Limited market precedent exists for securities that use SOFR as the interest rate, and the method for calculating an interest rate based upon SOFR in those precedents varies. Accordingly, the use of SOFR and/or the specific formula for compounded SOFR used in the Notes may not be widely adopted by other market participants, if at all. If the market adopts a different calculation method, that would likely adversely affect the market value of the Notes.
The Reference Rate with Respect to a Particular Interest Period Will Only Be Capable of Being Determined Near the End of the Relevant Interest Period. Compounded SOFR applicable to a particular interest period and, therefore, the amount of interest payable with respect to such interest period will be determined on the Interest Determination Date (as defined above) for such interest period. Because each such date is near the end of such interest period, you will not know the amount of interest payable with respect to a particular interest period until shortly prior to the related Interest Payment Date, and it may be difficult for you to reliably estimate the amount of interest that will be payable on each such Interest Payment Date. In addition, some investors may be unwilling or unable to trade the Notes without changes to their information technology systems, both of which could adversely impact the liquidity and trading price of the Notes.

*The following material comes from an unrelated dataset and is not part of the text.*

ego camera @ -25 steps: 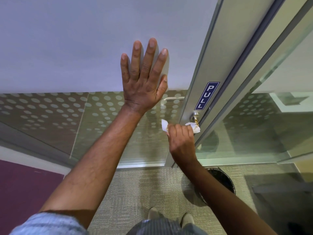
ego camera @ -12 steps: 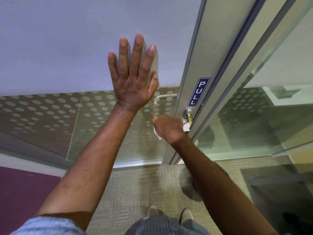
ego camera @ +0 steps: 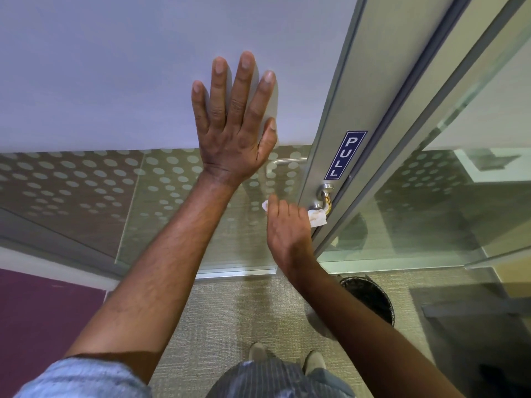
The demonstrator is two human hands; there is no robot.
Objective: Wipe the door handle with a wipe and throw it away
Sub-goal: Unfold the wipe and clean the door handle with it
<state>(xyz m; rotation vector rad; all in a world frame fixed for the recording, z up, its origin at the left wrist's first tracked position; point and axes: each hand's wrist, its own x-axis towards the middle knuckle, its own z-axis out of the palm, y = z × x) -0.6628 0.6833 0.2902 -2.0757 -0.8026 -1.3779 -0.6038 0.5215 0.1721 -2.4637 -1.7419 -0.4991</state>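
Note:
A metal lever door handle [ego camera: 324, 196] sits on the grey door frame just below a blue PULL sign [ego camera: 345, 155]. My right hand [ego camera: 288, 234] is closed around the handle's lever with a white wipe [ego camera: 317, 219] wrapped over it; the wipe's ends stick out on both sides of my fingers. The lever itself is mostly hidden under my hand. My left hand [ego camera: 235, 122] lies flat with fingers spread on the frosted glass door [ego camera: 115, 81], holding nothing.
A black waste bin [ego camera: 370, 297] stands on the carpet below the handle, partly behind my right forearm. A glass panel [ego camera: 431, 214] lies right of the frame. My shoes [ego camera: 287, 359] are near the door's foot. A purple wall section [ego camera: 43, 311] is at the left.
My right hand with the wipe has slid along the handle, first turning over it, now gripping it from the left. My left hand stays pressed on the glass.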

SOFR May Be Modified or Discontinued and the Notes May Bear Interest by Reference to a Rate Other than SOFR, which Could Adversely Affect the Value of the Notes. SOFR is published by the Federal Reserve Bank of New York based on data received by it from sources other than us, and we have no control over its methods of calculation, publication schedule, rate revision practices or availability of SOFR at any time. There can be no guarantee, particularly given its relatively recent introduction, that SOFR will not be discontinued or fundamentally altered in a manner that is materially adverse to the interests of investors in the Notes. If the manner in which SOFR is calculated, including the manner in which SOFR is calculated, is changed, that change may result in a reduction in the amount of interest payable on the Notes and the trading prices of the Notes. In addition, the Federal Reserve Bank of New York may withdraw, modify or amend the published SOFR data in its sole discretion and without notice. The interest rate for any interest period will not be adjusted for any modifications or amendments to SOFR data that the Federal Reserve Bank of New York may publish after the interest rate for that interest period has been determined.

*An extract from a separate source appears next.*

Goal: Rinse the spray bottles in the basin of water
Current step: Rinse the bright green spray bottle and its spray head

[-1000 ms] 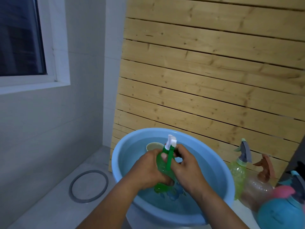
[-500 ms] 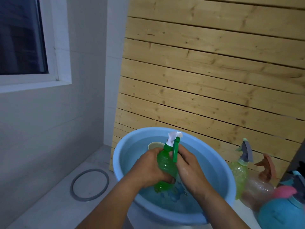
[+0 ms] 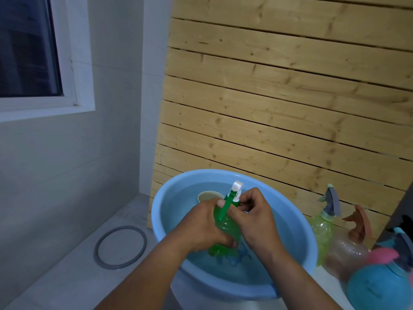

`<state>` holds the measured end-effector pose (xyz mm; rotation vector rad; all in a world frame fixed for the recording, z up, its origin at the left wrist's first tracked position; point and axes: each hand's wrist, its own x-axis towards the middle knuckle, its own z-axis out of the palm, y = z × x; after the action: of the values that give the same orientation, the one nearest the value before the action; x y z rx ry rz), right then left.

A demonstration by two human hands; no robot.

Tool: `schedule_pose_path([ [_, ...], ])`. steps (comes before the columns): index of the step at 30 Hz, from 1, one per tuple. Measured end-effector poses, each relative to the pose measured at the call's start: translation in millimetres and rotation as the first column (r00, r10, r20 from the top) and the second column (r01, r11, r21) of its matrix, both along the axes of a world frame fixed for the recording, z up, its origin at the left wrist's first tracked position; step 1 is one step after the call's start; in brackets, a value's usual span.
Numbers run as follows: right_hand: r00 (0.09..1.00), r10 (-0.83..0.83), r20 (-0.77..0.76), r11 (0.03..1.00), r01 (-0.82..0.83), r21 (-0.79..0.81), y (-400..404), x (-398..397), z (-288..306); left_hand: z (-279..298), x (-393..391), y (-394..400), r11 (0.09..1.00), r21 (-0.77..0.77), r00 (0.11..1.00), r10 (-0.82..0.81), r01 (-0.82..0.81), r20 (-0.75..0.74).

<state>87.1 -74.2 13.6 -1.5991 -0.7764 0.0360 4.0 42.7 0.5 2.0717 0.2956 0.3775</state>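
A green spray bottle with a green trigger and a white nozzle stands tilted over the light blue basin of water. My left hand grips the bottle's body from the left. My right hand has its fingers curled round the neck just under the spray head. The bottle's base dips toward the water. A beige cup sits in the water behind my hands.
Right of the basin stand a pale green spray bottle, a clear one with an orange head and a round teal and pink bottle. A slatted wooden panel leans behind. A grey ring lies on the ledge at left.
My right hand has slid up from the bottle's body to the neck below the spray head. The bottle stays in my left hand over the basin.
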Motion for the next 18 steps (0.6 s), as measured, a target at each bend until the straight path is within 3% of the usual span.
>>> schedule_pose_path([
  [8, 0.992, 0.115, -0.042, 0.990, -0.118, -0.080, -4.6, -3.7, 3.7, -0.4, -0.5, 1.1, 0.999, -0.004, 0.999, 0.039, -0.038, 0.029],
  [11, 0.990, 0.137, 0.018, 0.986, -0.135, -0.096, -5.9, -3.4, 4.3, 1.3, -0.3, 0.8, 1.000, 0.006, 0.999, 0.027, -0.027, 0.040],
  [13, 0.992, 0.113, 0.050, 0.992, -0.109, -0.066, -4.6, -3.1, 3.7, 1.4, -0.3, 0.6, 1.000, 0.013, 0.999, 0.008, -0.008, 0.039],
  [18, 0.999, -0.009, -0.032, 0.997, 0.007, -0.071, -0.3, -1.4, 0.7, 0.4, 0.1, 0.1, 0.999, 0.041, 0.999, -0.029, 0.028, 0.017],
])
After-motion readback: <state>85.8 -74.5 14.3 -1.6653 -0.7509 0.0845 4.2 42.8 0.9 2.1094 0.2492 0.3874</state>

If the Calculation Agent determines that a Benchmark Transition Event and its related Benchmark Replacement Date have occurred in respect of SOFR, then the interest rate on the Notes will no longer be determined by reference to SOFR, but instead will be determined by reference to a different rate, plus a spread adjustment, which we refer to as a “Benchmark Replacement,” as further described below.
If a particular Benchmark Replacement or Benchmark Replacement Adjustment cannot be determined, then the next-available Benchmark Replacement or Benchmark Replacement Adjustment will apply. These replacement rates and adjustments may be selected, recommended or formulated by (i) the Relevant Governmental Body (such as the ARRC), (ii) the International Swaps and Derivatives Association (“ISDA”) or (iii) in certain circumstances, the Calculation Agent. In addition, the terms of the Notes expressly authorize the Calculation Agent to make Benchmark Replacement Conforming Changes with respect to, among other things, changes to the definition of “interest period,” the methodology, timing and frequency of determining rates and making payments of interest and other administrative matters. The determination of a Benchmark Replacement, the calculation of the interest rate on the Notes by reference to a Benchmark Replacement (including the application of a Benchmark Replacement Adjustment), any implementation of Benchmark Replacement Conforming Changes and any other determinations, decisions or elections that may be made under the terms of the Notes in connection with a Benchmark Transition Event, could adversely affect the value of the Notes, the return on the Notes and the price at which you can sell such Notes.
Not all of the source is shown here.